Before arriving in the British Virgin Islands, we had read up on fees and procedures on Noonsite.com, in The Cruising Guide to the Virgin Islands, and elsewhere. Everything mentions an additional BVI National Parks Trust Marine Parks Mooring Permit that you need in order to use the moorings in the BVI marine parks. These moorings are day-use only, but put you right on some of the best dive and snorkeling spots in the BVI. The annual fee for foreign vessels is $150. According to various sources, you can purchase the pass when you check into the country. This is all only partially true, as we found out.
When we checked in at Jost Van Dyke, I asked about the BVI National Parks Trust Marine Parks Mooring Permit. The customs officer told me that she could issue one-week passes, but we would need to go to Road Town to get the annual permit. The one-week pass is fifty dollars, so an annual permit seemed like a no-brainer; knowing we were not going to be using the NPT moorings immediately, I figured we would wait until we were in Road Town to get the permit.
Yesterday, I finally made it over to Road Town, in part to get the BVI National Parks Trust Marine Parks Mooring Permit. The first thing I learned was that it is not Customs in Road Town that issues the permit, but, instead, the BVI National Parks Trust office. The only problem was that nobody knew where the office was. I traipsed back and forth across Road Town for a couple hours, asking people – both officials and, literally, the average man on the street – where the National Parks Trust office was and kept getting wildly different, always sketchy directions from folks who wanted to be helpful. Finally, a woman who was coming off work with the Department of Youth Affairs and Sport called a colleague of hers who gave my first clear location of the day: the NPT office is on the second floor of a building across the street from the Scotia Bank. And, sure enough, that is exactly where it is in temporary digs since Hurricane Irma.

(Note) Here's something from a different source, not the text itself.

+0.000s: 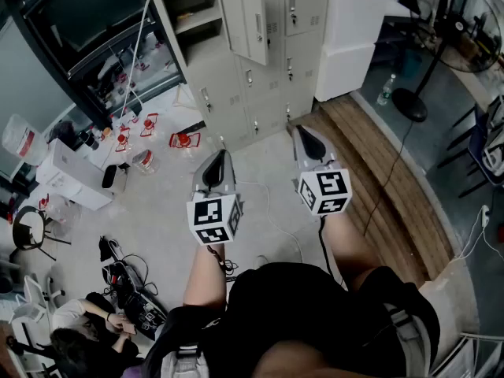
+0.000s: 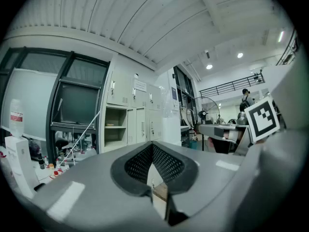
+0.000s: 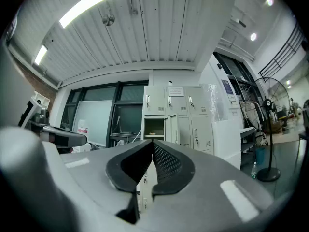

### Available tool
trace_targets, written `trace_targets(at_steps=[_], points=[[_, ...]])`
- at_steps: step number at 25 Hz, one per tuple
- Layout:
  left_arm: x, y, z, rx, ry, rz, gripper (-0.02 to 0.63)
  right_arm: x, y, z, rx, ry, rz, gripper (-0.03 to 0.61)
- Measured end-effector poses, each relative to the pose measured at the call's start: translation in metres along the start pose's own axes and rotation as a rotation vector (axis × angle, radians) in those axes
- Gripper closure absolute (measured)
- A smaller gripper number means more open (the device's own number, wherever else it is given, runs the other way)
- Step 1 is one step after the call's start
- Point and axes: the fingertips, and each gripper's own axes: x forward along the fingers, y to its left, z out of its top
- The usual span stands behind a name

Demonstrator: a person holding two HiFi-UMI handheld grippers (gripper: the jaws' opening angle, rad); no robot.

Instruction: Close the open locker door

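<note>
A grey bank of lockers [image 1: 260, 77] stands ahead of me. One upper door [image 1: 246, 20] hangs open, swung out to the right of its shelved compartment [image 1: 193, 14]. Both grippers are held well short of the lockers and touch nothing. My left gripper [image 1: 216, 157] is shut and empty, pointing toward the lower lockers. My right gripper [image 1: 302, 132] is also shut and empty, a little nearer the locker base. The left gripper view shows the open compartment [image 2: 116, 124] beyond the closed jaw tips [image 2: 152, 145]. In the right gripper view the open door [image 3: 170, 129] is straight above the closed tips [image 3: 153, 144].
A white cabinet [image 1: 350, 34] stands right of the lockers. Further right are a standing fan [image 1: 441, 38] and a bottle [image 1: 385, 90], with a wooden strip of floor [image 1: 394, 179] nearer me. Red items [image 1: 183, 140] and cables litter the floor at left. A seated person [image 1: 79, 329] is at lower left.
</note>
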Motion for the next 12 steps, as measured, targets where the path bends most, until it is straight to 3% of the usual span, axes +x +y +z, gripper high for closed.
trace_targets(at_steps=[12], points=[[0.021,0.037,-0.007,-0.008,0.001,-0.037,0.614,0.035,0.011,-0.003,-0.006,-0.001,-0.039,0.568]])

At the office, a woman at the front counter quickly took care of me once I turned over Bear’s USCG documentation (only official documentation or registration will do). I was even able to pay the annual fee with credit card. With a big, official-looking NPT mooring permit sticker and the actual BVI National Parks Trust Marine Parks Mooring Permit, which is the document that you need to be able to show to marine wardens should you be asked, we are now set to legally use the NPT moorings.